▶ [Assignment] Give the listing again, word for word, and let no picture into it.

▶ [Given material]
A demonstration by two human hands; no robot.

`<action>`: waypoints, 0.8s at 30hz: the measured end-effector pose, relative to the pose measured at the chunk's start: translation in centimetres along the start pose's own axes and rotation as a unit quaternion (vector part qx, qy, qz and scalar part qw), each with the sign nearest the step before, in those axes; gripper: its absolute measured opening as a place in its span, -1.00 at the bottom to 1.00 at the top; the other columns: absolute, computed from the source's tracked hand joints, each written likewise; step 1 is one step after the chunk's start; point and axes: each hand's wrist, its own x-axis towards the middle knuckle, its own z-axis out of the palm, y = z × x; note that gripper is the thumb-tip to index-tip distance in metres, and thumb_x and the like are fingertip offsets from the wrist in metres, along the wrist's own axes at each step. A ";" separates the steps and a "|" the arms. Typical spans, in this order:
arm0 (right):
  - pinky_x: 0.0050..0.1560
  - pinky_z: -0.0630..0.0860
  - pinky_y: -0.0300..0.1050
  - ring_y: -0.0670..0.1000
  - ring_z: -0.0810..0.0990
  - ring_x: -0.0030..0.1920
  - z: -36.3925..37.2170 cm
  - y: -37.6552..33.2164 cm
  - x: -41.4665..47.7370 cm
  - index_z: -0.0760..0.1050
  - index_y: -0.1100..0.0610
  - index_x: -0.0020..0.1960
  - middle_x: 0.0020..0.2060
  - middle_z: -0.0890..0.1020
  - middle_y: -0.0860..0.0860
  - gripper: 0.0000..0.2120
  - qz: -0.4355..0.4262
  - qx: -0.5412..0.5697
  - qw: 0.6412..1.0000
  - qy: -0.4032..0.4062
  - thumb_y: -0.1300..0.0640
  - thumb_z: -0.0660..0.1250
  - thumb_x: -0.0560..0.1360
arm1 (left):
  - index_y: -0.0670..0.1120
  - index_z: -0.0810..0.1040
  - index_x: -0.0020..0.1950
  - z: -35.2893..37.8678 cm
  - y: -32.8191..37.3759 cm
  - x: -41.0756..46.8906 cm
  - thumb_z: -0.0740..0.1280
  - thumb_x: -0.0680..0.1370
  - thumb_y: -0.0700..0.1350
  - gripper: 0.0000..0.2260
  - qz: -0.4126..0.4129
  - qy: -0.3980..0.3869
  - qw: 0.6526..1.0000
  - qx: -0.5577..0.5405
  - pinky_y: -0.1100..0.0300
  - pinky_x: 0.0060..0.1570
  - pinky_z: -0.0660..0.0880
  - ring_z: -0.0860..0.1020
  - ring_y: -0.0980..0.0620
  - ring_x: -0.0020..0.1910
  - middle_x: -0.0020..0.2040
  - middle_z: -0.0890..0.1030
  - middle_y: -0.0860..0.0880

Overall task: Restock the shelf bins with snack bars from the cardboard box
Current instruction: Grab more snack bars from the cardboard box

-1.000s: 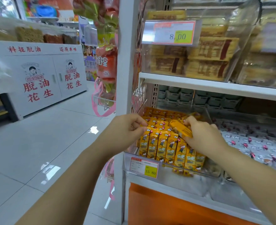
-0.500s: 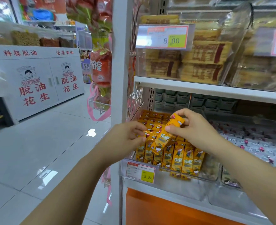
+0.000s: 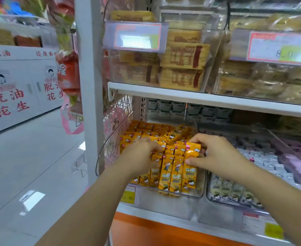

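A clear plastic shelf bin (image 3: 190, 195) on the lower shelf holds several orange snack bars (image 3: 171, 173) standing in rows. My right hand (image 3: 215, 155) pinches the rightmost orange bar (image 3: 190, 162) of the front row between thumb and fingers, the bar upright among the others. My left hand (image 3: 142, 155) lies over the left bars with curled fingers gripping them; it is motion-blurred. One loose orange bar (image 3: 177, 133) lies tilted on top of the back rows. The cardboard box is not in view.
To the right stands a second clear bin (image 3: 234, 201) with pale snack bars. Above, a white shelf (image 3: 199, 98) carries bins of wrapped biscuits with price tags. A white upright post (image 3: 89, 86) stands at left, beside a tiled aisle floor (image 3: 31, 166).
My right hand brought the orange bar down from above the bin and stood it at the right end of the front row. My left hand slid forward onto the bars.
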 end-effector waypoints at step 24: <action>-0.07 0.44 -0.09 0.09 0.52 0.07 3.6 -2.2 2.7 0.47 0.02 0.24 0.01 0.57 0.03 -0.54 -0.038 -0.234 0.961 -0.143 -0.08 0.46 0.41 | 0.15 0.37 0.41 0.7 -2.4 0.8 0.39 0.52 -0.10 -0.52 -0.011 0.015 0.997 0.073 0.08 0.28 0.35 0.21 -0.04 0.30 0.35 0.29 0.02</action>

▶ [Task result]
A demonstration by two human hands; no robot.

`<action>`: waypoints, 0.8s at 30hz: the measured end-effector pose, relative to the pose measured at the chunk's start: translation in centimetres along the start pose's own axes and rotation as a unit quaternion (vector part qx, qy, qz and scalar part qw), each with the sign nearest the step before, in those axes; gripper: its absolute measured opening as a place in its span, -1.00 at the bottom to 1.00 at the top; the other columns: absolute, computed from the source's tracked hand joints, each written likewise; step 1 is one step after the chunk's start; point and axes: each hand's wrist, its own x-axis towards the middle knuckle, its own z-axis out of the palm, y = z × x; note that gripper is the thumb-tip to index-tip distance in metres, and thumb_x and the like are fingertip offsets from the wrist in metres, along the wrist's own axes at each step. A ";" separates the steps and a "|" the arms. Typical spans, in this order:
arm0 (right):
  - pinky_x: 0.0050..0.1560
  - pinky_z: -0.0630..0.0860
  - pinky_y: -0.0300..0.1050
  - ring_y: -0.0670..0.1000
  - ring_z: -0.0810..0.0990
  - ring_x: -0.0030..0.1920
  - z: -36.3925..37.2170 cm
  - y: -37.6552..33.2164 cm
  - x: -41.4665..47.7370 cm
  - index_z: -0.0760..0.1050
  - index_y: -0.1100..0.0610
  - index_x: -0.0020..0.1960
  - middle_x: 0.0020..0.2060
  - middle_z: -0.0890..0.1020
  - middle_y: -0.0860..0.0860
  - gripper: 0.0000..0.2120
  - qz: -0.4355..0.4262
  - qx: -0.5412..0.5697
  - qw: 0.6412..1.0000
  - qy: -0.4032..0.4062
  - thumb_y: -0.1300..0.0640
  - thumb_z: -0.0660..0.1250
  - thumb_x: -0.0560..0.1360
arm1 (left):
  - index_y: -0.0670..0.1120
  - index_z: -0.0810..0.1040
  - index_x: -0.0020..0.1950
  - z: -35.2893..37.8678 cm
  - y: -32.8191..37.3759 cm
  - x: -41.0756..46.8906 cm
  - thumb_z: -0.0740..0.1280
  - thumb_x: -0.0680..0.1370
  - thumb_y: -0.0700..0.1350
  - gripper: 0.0000..0.2260
  - qz: -0.4126..0.4129
  - qy: -0.3980..0.3869
  - qw: 0.6526..1.0000
  - qx: -0.5577..0.5405
  - pinky_y: -0.1100..0.0300
  - pinky_x: 0.0060..0.1570
  - pinky_z: -0.0660..0.0880
  - ring_z: -0.0860..0.1020
  - ring_y: -0.0980..0.0620
  - ring_x: -0.0020..0.1910
  - middle_x: -0.0020..0.2040
  - middle_z: -0.0890..0.1030
  - middle_y: -0.0860..0.0880

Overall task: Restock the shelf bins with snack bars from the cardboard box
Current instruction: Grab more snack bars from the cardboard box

-1.000s: 
-0.500s: 
+0.000s: 

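A clear plastic shelf bin (image 3: 190, 195) on the lower shelf holds several orange snack bars (image 3: 171, 173) standing in rows. My right hand (image 3: 215, 155) pinches the rightmost orange bar (image 3: 190, 162) of the front row between thumb and fingers, the bar upright among the others. My left hand (image 3: 142, 155) lies over the left bars with curled fingers gripping them; it is motion-blurred. One loose orange bar (image 3: 177, 133) lies tilted on top of the back rows. The cardboard box is not in view.
To the right stands a second clear bin (image 3: 234, 201) with pale snack bars. Above, a white shelf (image 3: 199, 98) carries bins of wrapped biscuits with price tags. A white upright post (image 3: 89, 86) stands at left, beside a tiled aisle floor (image 3: 31, 166).
My right hand brought the orange bar down from above the bin and stood it at the right end of the front row. My left hand slid forward onto the bars.
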 end-effector waypoints at step 24: <action>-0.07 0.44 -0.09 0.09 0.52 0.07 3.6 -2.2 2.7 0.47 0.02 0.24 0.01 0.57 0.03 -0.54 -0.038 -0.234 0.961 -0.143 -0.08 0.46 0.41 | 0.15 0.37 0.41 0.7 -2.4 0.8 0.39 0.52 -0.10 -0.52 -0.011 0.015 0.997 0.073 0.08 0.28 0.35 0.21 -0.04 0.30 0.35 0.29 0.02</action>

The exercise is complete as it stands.